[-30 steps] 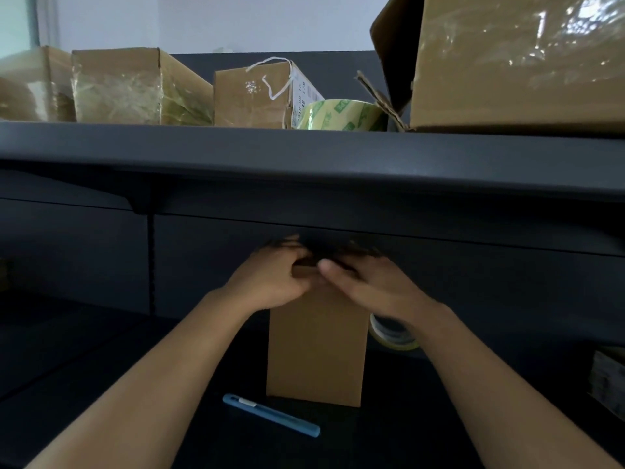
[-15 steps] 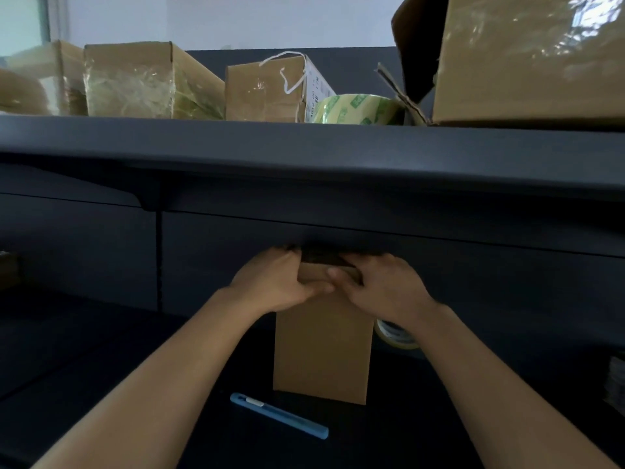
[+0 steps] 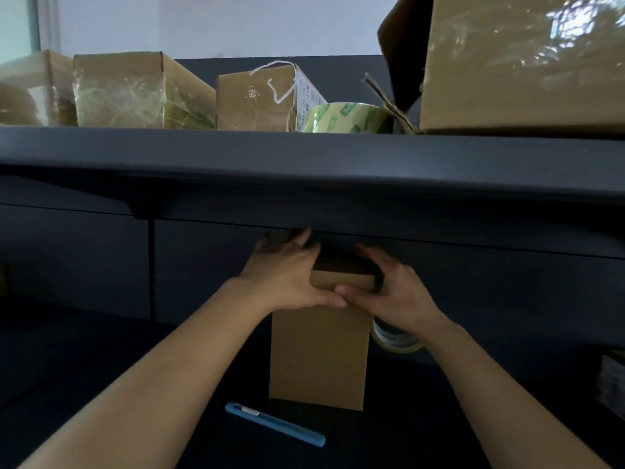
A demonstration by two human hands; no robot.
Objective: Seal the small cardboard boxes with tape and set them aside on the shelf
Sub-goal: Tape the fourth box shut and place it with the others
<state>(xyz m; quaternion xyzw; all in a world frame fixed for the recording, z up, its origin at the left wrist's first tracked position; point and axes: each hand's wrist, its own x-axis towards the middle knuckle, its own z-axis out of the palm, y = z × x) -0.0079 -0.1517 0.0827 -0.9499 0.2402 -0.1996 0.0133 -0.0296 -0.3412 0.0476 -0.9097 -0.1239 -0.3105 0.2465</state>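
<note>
A small plain cardboard box (image 3: 318, 360) stands upright on the dark desk (image 3: 101, 367) under the shelf. My left hand (image 3: 287, 275) grips its top left corner, thumb across the front face. My right hand (image 3: 395, 292) grips the top right corner, its thumb meeting the left thumb. The top of the box between my hands looks dark and I cannot tell how its flaps lie. A roll of clear tape (image 3: 395, 340) lies just behind my right wrist, partly hidden. A second tape roll (image 3: 348, 118) with green print sits on the shelf (image 3: 304, 154) above.
A blue utility knife (image 3: 274, 423) lies on the desk in front of the box. The shelf holds several taped cardboard boxes (image 3: 135, 93) at the left and a large box (image 3: 521, 62) at the right. Another object (image 3: 614, 384) shows at the right edge.
My hands have drawn apart from the middle of the box top to its two corners, uncovering the top edge. The view has shifted slightly; the box stays in place.
</note>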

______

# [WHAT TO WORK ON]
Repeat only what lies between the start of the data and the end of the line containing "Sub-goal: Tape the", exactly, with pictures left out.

# [OUTPUT OF THE EXERCISE]
[-30 steps] 
[-15 steps] 
[+0 steps] 
A demonstration by two human hands; no robot.
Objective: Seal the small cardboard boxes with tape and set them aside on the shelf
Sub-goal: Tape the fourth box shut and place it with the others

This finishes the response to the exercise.